Activity: Look through the records that follow. Copy every line containing the word "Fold".
··· Records supplied
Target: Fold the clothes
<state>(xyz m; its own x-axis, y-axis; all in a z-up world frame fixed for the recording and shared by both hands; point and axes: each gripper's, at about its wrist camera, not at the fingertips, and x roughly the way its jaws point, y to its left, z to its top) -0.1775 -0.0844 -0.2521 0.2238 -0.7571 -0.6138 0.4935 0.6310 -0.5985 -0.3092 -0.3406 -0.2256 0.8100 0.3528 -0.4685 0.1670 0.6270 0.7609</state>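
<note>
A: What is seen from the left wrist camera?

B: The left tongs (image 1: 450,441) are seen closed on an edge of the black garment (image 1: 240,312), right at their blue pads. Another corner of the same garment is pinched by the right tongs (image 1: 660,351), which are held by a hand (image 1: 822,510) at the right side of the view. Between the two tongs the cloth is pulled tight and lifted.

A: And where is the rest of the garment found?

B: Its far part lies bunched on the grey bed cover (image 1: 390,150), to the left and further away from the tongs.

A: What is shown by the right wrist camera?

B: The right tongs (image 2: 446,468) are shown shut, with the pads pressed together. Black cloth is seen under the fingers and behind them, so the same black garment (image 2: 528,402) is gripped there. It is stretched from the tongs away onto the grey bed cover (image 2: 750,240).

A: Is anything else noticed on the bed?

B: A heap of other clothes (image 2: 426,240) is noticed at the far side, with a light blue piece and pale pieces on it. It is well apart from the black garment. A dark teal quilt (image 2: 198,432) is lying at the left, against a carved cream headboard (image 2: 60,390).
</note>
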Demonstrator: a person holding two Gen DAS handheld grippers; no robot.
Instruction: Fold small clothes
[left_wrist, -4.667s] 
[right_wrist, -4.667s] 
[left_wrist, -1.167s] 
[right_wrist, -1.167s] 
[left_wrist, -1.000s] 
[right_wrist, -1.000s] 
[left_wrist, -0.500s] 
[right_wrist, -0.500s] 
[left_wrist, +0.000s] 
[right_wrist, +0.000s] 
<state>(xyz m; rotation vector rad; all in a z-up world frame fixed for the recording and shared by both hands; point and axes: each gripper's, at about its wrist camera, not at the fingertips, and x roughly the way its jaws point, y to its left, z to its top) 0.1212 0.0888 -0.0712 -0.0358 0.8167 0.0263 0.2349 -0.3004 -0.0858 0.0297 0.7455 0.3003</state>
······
The completed task:
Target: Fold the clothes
Instruction: Fold small clothes

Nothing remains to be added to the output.